Richard C. Bell
The University of Western Australia
(Research Unit in University Education)
Interest in mental test theories has generally focussed on items rather than persons. This is true of both traditional classical test theory (CTT) which is centered on the item (or test) based notion of reliability and latent trait theories which focus on the item response curve. Concern for what people do in tests has generally been limited to estimating their abilities.

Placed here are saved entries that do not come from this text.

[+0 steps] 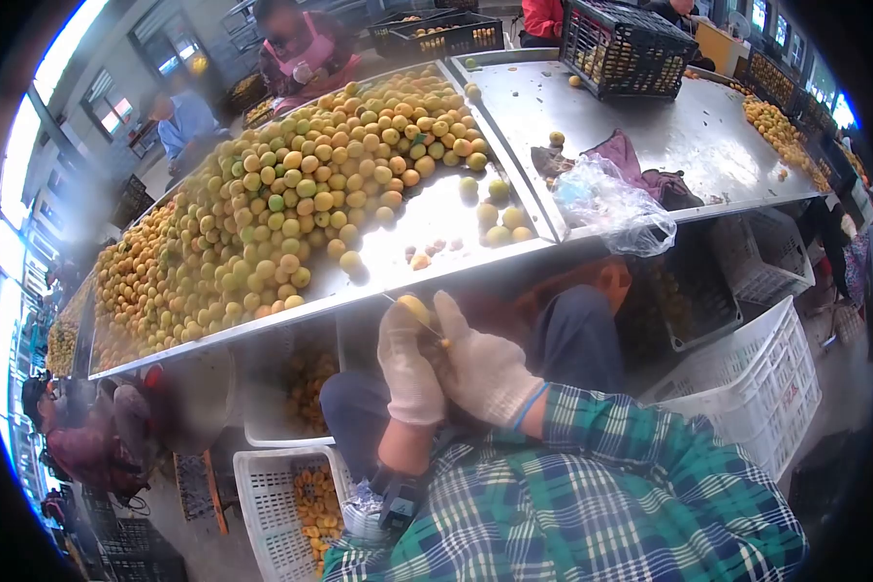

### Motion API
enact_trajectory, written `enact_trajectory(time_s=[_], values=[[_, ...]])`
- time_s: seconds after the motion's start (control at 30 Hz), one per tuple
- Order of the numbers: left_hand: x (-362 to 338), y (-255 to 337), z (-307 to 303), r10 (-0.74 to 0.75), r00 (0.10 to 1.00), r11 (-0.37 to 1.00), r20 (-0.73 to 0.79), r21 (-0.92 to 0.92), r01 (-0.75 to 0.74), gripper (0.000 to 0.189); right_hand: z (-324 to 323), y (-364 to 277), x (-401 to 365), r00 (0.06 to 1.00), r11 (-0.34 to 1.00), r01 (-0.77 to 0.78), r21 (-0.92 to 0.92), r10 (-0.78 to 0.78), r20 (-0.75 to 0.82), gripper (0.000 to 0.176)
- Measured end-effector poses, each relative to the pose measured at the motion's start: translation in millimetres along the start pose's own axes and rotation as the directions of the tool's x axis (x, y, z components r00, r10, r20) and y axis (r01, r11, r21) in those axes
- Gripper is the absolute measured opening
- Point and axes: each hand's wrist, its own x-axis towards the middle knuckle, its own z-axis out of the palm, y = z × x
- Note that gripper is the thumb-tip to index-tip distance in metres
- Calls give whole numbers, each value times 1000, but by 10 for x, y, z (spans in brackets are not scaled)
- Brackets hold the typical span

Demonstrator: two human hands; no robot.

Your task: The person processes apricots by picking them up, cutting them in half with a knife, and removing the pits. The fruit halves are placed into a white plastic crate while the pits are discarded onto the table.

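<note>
In front of my lap, both hands wear off-white knitted gloves and are held close together. My left hand (pixel 409 373) is closed around a yellow apricot (pixel 414 309), which shows at its fingertips. My right hand (pixel 493 373) is bent beside it, thumb up and fingers curled inward. A thin, pale, wire-like strip crosses by the apricot, and a small orange bit (pixel 445 343) shows between the hands. I cannot tell what the right fingers grip. Beyond the hands, a large heap of apricots (pixel 291 204) covers the metal table (pixel 359 281).
A white crate (pixel 247 504) with orange fruit pieces stands low left; another white crate (pixel 771 388) is at right. A clear plastic bag (pixel 611 204) and dark cloth (pixel 669 186) lie on the adjoining table, under a black crate (pixel 626 48) farther back. People sit around.
</note>
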Motion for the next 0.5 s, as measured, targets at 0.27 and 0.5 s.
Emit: enact_trajectory(time_s=[0.27,0.5], values=[[66,131,103,171,985,908,-18,390,-151,41,-187,-13,34,988,995,-95,31,91,125,61],[38,74,81,-151,986,983,-67,-115,143,58,-21,59,-12,993,998,-55,-32,58,101,69]])
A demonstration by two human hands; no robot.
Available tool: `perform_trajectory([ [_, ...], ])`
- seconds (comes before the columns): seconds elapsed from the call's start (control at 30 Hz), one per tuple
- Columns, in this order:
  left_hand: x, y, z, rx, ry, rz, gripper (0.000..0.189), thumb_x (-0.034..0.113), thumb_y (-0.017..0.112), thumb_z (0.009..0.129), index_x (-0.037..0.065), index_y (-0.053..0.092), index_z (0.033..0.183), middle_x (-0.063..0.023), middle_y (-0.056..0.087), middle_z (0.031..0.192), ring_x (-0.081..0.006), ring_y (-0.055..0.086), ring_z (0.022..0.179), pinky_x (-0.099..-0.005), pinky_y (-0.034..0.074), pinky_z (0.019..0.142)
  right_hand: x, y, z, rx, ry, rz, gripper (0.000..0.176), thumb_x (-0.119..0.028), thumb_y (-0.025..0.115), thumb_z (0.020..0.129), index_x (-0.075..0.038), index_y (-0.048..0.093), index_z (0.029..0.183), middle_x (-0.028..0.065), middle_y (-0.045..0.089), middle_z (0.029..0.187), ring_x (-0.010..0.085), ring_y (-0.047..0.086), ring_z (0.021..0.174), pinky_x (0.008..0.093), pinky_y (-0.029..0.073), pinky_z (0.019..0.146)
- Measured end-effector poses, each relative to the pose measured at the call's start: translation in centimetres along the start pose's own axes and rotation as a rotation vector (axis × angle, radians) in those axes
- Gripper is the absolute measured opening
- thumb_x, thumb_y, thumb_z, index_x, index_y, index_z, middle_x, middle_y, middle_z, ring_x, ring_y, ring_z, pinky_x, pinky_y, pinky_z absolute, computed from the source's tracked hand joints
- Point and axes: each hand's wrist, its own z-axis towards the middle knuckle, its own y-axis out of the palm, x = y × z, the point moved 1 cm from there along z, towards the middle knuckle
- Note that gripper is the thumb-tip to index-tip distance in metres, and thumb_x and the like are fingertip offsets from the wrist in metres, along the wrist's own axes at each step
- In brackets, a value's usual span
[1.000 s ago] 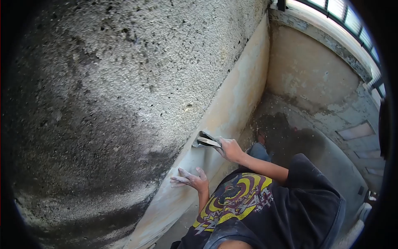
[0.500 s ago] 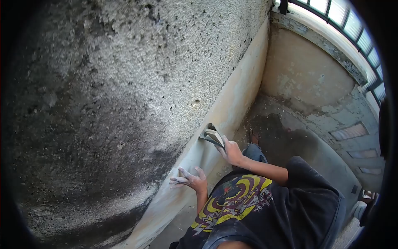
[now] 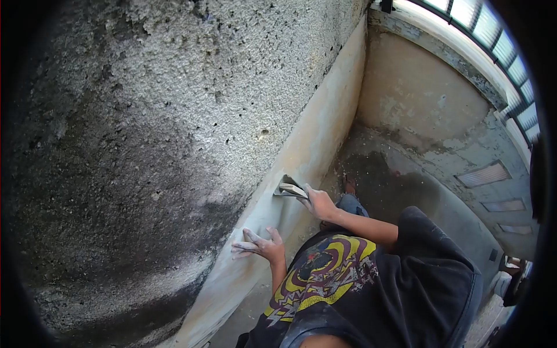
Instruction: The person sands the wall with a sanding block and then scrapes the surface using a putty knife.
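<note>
My right hand (image 3: 319,203) is closed on a sanding block (image 3: 292,190), a pale block with a dark sheet that curls up at its edges. The sheet's face lies against the smooth, whitish lower band of wall (image 3: 307,151). Lower down, my left hand (image 3: 264,245) is coated with white dust. Its fingers are spread over the same band, close to the surface, and hold nothing.
Rough, dark-stained plaster (image 3: 174,127) rises above the smooth band. A low wall (image 3: 418,87) with peeling paint closes the corner, topped by a dark metal railing (image 3: 493,40). The concrete floor (image 3: 406,185) has a dark damp patch.
The sanding block has tilted a little flatter against the wall in my right hand. My left hand stays spread beside the wall. The whole view has shifted slightly.
</note>
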Motion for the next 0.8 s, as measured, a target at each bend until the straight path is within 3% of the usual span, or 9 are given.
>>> perform_trajectory([
  [0.13,0.1,-0.5,-0.3,-0.052,-0.018,0.007,0.086,0.034,0.064,0.089,0.006,0.022,0.159,-0.0335,-0.011,0.163,-0.0576,-0.02,0.147,-0.0786,-0.015,0.105,-2.0,-1.4,0.4,-0.003,-0.053,0.011,0.031,-0.022,0.067,0.094,-0.003,0.053,0.114,0.024,0.068,0.086,0.0459,0.065,0.081,0.0537,0.051,0.07],
  [0.2,0.2,-0.3,-0.2,-0.024,-0.023,0.009,0.086,0.033,0.064,0.089,0.004,0.022,0.158,-0.0337,-0.011,0.163,-0.0569,-0.019,0.148,-0.0786,-0.015,0.105,-4.3,-2.2,1.6,0.055,-0.215,0.072,0.03,-0.022,0.067,0.094,-0.004,0.054,0.114,0.0231,0.068,0.089,0.0451,0.066,0.083,0.0524,0.052,0.071],
  [0.3,0.5,-1.0,0.3,-0.057,-0.006,0.01,0.087,0.034,0.064,0.089,0.002,0.022,0.158,-0.0338,-0.012,0.163,-0.0566,-0.018,0.148,-0.0783,-0.015,0.105,-0.5,-0.2,1.0,0.031,-0.136,0.068,0.029,-0.021,0.067,0.093,-0.004,0.054,0.113,0.0233,0.068,0.09,0.0446,0.066,0.085,0.0515,0.052,0.071],
  [0.43,0.8,-1.4,0.3,-0.115,-0.018,0.008,0.089,0.037,0.062,0.09,0.002,0.019,0.16,-0.0356,-0.015,0.162,-0.0559,-0.02,0.148,-0.0729,-0.016,0.109,-1.4,-1.5,0.2,-0.045,0.003,0.072,0.029,-0.021,0.067,0.093,-0.004,0.054,0.113,0.023,0.067,0.091,0.0445,0.065,0.085,0.0514,0.052,0.072],
  [0.5,0.9,-1.9,0.1,-0.15,-0.078,-0.023,0.089,0.038,0.061,0.091,0.003,0.018,0.16,-0.0351,-0.014,0.162,-0.0551,-0.02,0.148,-0.0719,-0.016,0.11,-3.7,-1.6,0.5,-0.028,-0.198,0.071,0.034,-0.019,0.07,0.09,-0.001,0.056,0.116,0.0243,0.067,0.091,0.0445,0.065,0.084,0.0506,0.052,0.071],
  [0.73,1.6,-1.4,0.6,-0.148,-0.068,-0.004,0.089,0.04,0.061,0.092,0.001,0.018,0.16,-0.0357,-0.015,0.162,-0.0548,-0.02,0.148,-0.0748,-0.014,0.109,0.0,-0.8,0.1,0.036,-0.027,0.011,0.031,-0.024,0.067,0.093,-0.004,0.055,0.113,0.0223,0.068,0.092,0.0442,0.065,0.084,0.0519,0.051,0.071],
  [0.8,1.0,-2.1,0.4,-0.144,-0.081,0.0,0.089,0.041,0.06,0.092,0.002,0.018,0.16,-0.0362,-0.014,0.162,-0.0542,-0.02,0.148,-0.0746,-0.014,0.109,-2.8,-0.2,0.4,0.046,-0.182,0.061,0.031,-0.025,0.066,0.093,-0.004,0.054,0.112,0.022,0.068,0.093,0.0437,0.066,0.083,0.0523,0.052,0.072],
])
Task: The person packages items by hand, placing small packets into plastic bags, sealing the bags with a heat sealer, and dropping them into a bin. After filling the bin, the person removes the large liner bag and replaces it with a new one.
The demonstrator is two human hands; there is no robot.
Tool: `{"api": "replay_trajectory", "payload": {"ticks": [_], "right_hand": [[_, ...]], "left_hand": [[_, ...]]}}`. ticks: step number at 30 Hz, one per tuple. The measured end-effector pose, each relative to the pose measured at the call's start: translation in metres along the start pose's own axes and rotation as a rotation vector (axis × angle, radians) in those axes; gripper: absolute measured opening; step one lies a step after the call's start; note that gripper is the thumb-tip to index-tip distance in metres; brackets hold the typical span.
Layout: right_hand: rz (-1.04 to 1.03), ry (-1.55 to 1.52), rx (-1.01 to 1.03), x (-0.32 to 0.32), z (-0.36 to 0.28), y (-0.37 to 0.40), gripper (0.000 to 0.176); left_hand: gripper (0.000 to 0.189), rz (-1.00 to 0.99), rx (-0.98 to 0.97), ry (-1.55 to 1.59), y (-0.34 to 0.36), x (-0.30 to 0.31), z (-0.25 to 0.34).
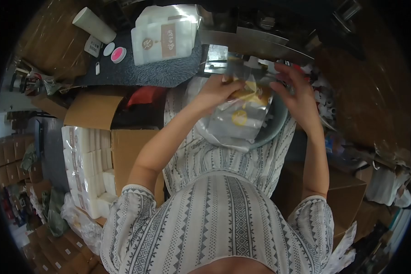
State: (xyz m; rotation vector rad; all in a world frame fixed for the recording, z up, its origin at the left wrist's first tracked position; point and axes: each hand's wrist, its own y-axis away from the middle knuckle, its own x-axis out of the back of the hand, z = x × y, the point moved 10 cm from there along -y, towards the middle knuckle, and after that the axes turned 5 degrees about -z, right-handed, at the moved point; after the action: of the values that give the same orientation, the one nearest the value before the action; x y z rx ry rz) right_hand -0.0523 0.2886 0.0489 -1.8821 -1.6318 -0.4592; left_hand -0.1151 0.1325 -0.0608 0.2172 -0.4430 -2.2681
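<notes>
**Both hands at the mouth of a pouch, over the basin**

A dark grey speckled worktop (pixel 137 73) runs across the far side of the scene. Nearer, on the left, an open brown cardboard carton (pixel 132 150) stands beside rows of white wrapped packs (pixel 84 169). Straight ahead of the person is a round grey-green basin (pixel 278 125). A clear plastic pouch (pixel 239 116) with a round yellow label is held upright above it, mouth uppermost. On the worktop lie a stack of white printed bags (pixel 164 39), a white tapered cup (pixel 93 25) on its side and a small pink round lid (pixel 118 55).

The left hand (pixel 219 89) is closed on the pouch's top edge, fingers pinched around the film, with something yellow (pixel 251 91) showing just inside. The right hand (pixel 297 91) has its fingers spread at the opposite top corner. Whether it actually pinches the film cannot be told.

The step in hand looks like working at the pouch's opening, either filling it or settling what is inside. The next move would call for keeping the mouth up and steady over the basin. The right hand also needs a sure hold on its corner, because thin film tends to fold and slip.
</notes>
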Motion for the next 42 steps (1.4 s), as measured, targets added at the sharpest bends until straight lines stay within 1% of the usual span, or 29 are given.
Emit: {"api": "replay_trajectory", "payload": {"ticks": [1, 2, 6, 8, 9, 10, 11, 12, 13, 14, 15, 16, 17, 18, 19, 21, 23, 25, 26, 28, 29, 31, 32, 34, 35, 36, 37, 41, 42], "right_hand": [[0.002, 0.001, -0.002, 0.005, 0.002, 0.004, 0.033], [-0.015, 0.023, -0.058, 0.010, 0.007, 0.009, 0.034], [0.001, 0.013, -0.166, 0.037, 0.038, 0.031, 0.035], [0.106, 0.350, -0.228, 0.066, 0.028, 0.044, 0.030], [0.136, 0.557, -0.264, 0.077, 0.032, 0.054, 0.027], [0.177, 0.764, -0.302, 0.089, 0.039, 0.060, 0.025], [0.192, 0.753, -0.278, 0.093, 0.048, 0.059, 0.025], [0.070, 0.809, -0.430, 0.089, 0.076, 0.062, 0.024], [-0.059, 0.863, -0.587, 0.083, 0.103, 0.069, 0.023], [-0.055, 0.860, -0.579, 0.078, 0.116, 0.067, 0.023], [-0.090, 0.813, -0.555, 0.066, 0.131, 0.062, 0.023], [-0.125, 0.767, -0.533, 0.057, 0.135, 0.054, 0.023], [-0.123, 0.767, -0.530, 0.055, 0.133, 0.048, 0.023], [-0.119, 0.615, -0.437, 0.051, 0.118, 0.038, 0.023], [-0.113, 0.464, -0.344, 0.045, 0.102, 0.028, 0.024], [-0.109, 0.454, -0.358, 0.042, 0.093, 0.018, 0.023], [-0.122, 0.449, -0.377, 0.039, 0.091, 0.015, 0.023], [-0.068, 0.593, -0.405, 0.047, 0.090, 0.016, 0.019], [-0.069, 0.594, -0.410, 0.049, 0.088, 0.018, 0.019], [0.090, 0.507, -0.417, 0.068, 0.077, 0.022, 0.017], [0.082, 0.507, -0.431, 0.068, 0.075, 0.025, 0.017], [0.143, 0.050, -0.374, 0.065, 0.071, 0.024, 0.017], [0.141, 0.053, -0.387, 0.061, 0.068, 0.024, 0.017], [-0.001, -0.134, -0.233, 0.033, 0.041, 0.017, 0.019], [0.002, -0.132, -0.240, 0.025, 0.031, 0.014, 0.019], [-0.030, -0.130, -0.129, 0.012, 0.009, 0.009, 0.020], [-0.063, -0.130, -0.019, 0.000, -0.012, 0.006, 0.021], [-0.156, -0.065, 0.030, -0.040, -0.041, -0.006, 0.021], [-0.123, 0.022, 0.246, -0.044, -0.063, -0.008, 0.022]], "left_hand": [[0.029, -0.001, 0.008, 0.255, -0.007, 0.000, 0.000], [0.035, -0.025, 0.005, 0.286, -0.012, 0.000, 0.003], [0.036, 0.016, 0.004, 0.262, -0.008, 0.008, -0.005], [0.037, -0.079, -0.088, -0.100, -0.001, 0.022, 0.010], [0.038, -0.064, -0.047, -0.152, -0.003, 0.044, 0.006], [0.037, 0.080, -0.085, -0.196, -0.005, 0.082, 0.017], [0.036, 0.221, -0.121, -0.238, -0.006, 0.121, 0.028], [0.038, 0.523, -0.162, -0.391, -0.002, 0.168, 0.040], [0.038, 0.532, -0.166, -0.396, -0.014, 0.188, 0.037], [0.042, 0.804, -0.438, -0.880, -0.004, 0.200, 0.072], [0.046, 1.059, -0.713, -1.370, 0.013, 0.180, 0.088], [0.046, 1.066, -0.713, -1.370, 0.010, 0.182, 0.077], [0.050, 1.010, -0.618, -1.396, -0.002, 0.184, 0.060], [0.055, 0.953, -0.528, -1.418, -0.012, 0.182, 0.051], [0.055, 0.955, -0.534, -1.420, -0.010, 0.176, 0.048], [0.060, 0.906, -0.408, -1.287, -0.006, 0.173, 0.031], [0.060, 0.892, -0.382, -1.236, 0.003, 0.171, 0.026], [0.061, 0.877, -0.355, -1.184, 0.017, 0.163, 0.022], [0.060, 0.901, -0.408, -1.200, 0.031, 0.153, 0.024], [0.060, 0.911, -0.463, -1.218, 0.055, 0.133, 0.020], [0.057, 0.824, -0.455, -1.283, 0.062, 0.114, 0.009], [0.054, 0.721, -0.441, -1.338, 0.069, 0.098, 0.002], [0.045, 0.710, -0.478, -1.298, 0.078, 0.100, 0.007], [0.036, 0.688, -0.511, -1.251, 0.093, 0.100, 0.016], [0.027, 0.711, -0.381, -1.147, 0.096, 0.113, 0.012], [0.019, 0.730, -0.253, -1.042, 0.099, 0.123, 0.007], [0.009, 0.832, -0.438, -1.021, 0.114, 0.112, 0.025], [0.009, 0.786, -0.470, -1.012, 0.133, 0.079, 0.050], [0.007, 0.761, -0.553, -0.973, 0.136, 0.069, 0.058]]}}
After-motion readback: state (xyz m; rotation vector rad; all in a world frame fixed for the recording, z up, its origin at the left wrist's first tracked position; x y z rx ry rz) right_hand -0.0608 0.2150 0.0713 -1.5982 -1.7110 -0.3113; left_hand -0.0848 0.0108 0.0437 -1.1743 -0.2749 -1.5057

Recently there have been signs of some attempts to consider the person facet of the testing situation in more detail. Lumsden (1977, 1978) has contemplated the potential of using a person response curve and Wright and Stone (1979) have considered the possible patterns of residuals after fitting a Rasch's simple logistic model (SLM) to dichotomously scored test data. Both of these approaches are embedded in the latent trait traditions although it should be noted that the possibility of focussing on person behavior (in contrast to item behavior) was first espoused in a traditional test theory framework by Mosier (1940, 1941).
Clearly, in the approach which formalizes the slope of the person response curve, it is assumed that slopes vary in a meaningful fashion. By contrast, in the approach based on studying residuals from the SLM, it is assumed that any variation among slopes is simply one of a number of forms of misfit. These distinctions parallel those found where items rather than persons are the focus of analysis. Thus when the item discrimination parameter is formalized in a model, it is assumed that variation in the slopes of the item response curves are meaningful. In the SLM, where no discrimination parameter enters the model, simple variation in slope is taken as a particular form of misfit.
The purpose of this paper is to consider the empirical relationship between measures of person fit in the SLM model and measures of the slope of the person response curve which Lumsden (1977) has shown may be interpreted as an index of person reliability.
ITEM FIT AND ITEM DISCRIMINATION
We begin by considering the general situation of a response by person v to item i, and review briefly some item response theory. The probability Pvi as an outcome can be described as a function f(λvi) in which:
|λvi = βv + δi + βv δi + φvi||(1)|
where βv is the person location (ability)
δi is the item (easiness) parameter,
βv δi is the interaction term,
φvi is the error, and where λvi is in a suitable metric such as the logistic.
The SLM is restricted to the `main effects', βv and δi, and by assuming that βv δi equals zero. If the `interaction' term βv δi is not equal to zero in the data, then the error term
|φ*vi = βv δi + φvi||(2)|
In the Birnbaum (1968) model, an attempt is made to take account of the interaction term βv δi. This is done effectively by a reparameterization which creates an item discrimination parameter αi such that
|λvi = αi (βv + εi) + φvi||(4)|
One result of applying (3) is the complication that, for the purpose of parameter estimation, assumptions are required about the distribution of β. No such assumptions are required with the SLM.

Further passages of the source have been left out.